Neither is he averse, when called upon, to beat up on Charles Schwab & Co. and The Vanguard Group. Never mind that the Bay Area financial services mammoth and the pride of Malvern, Pa. are enjoying tremendous growth that exceeds Betterment in absolute terms. And never mind that Stein faces stiff competition from Wealthfront Inc., the Redwood City, Calif.-based robo that, with $6.7 billion of AUM, doesn't seem to be going away any time soon. See: Wealthfront nixes Apex Clearing and explains it as step in ridding 'semi-manual processes and disjointed systems'.
Stein's greater attention seems to be on the incumbents because, to paraphrase Willie Sutton, that's where the assets are.

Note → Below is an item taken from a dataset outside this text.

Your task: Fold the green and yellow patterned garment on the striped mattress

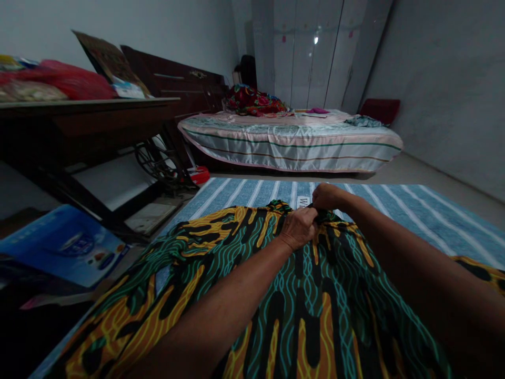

“I say that the big firms like Vanguard and Schwab aren't actually doing very much for their customers," he says. “One of the challenging things in this industry now is you've got a lot of the old-way-to-invest type of firms coming out with me-too offerings that they call robo-advisors. But there’s no technology there. There's no real service there. There's no customer-aligned value proposition.” See: After Schwab and Betterment catch up to Wealthfront's AUM, the Palo Alto robo pioneer makes a stunning hire.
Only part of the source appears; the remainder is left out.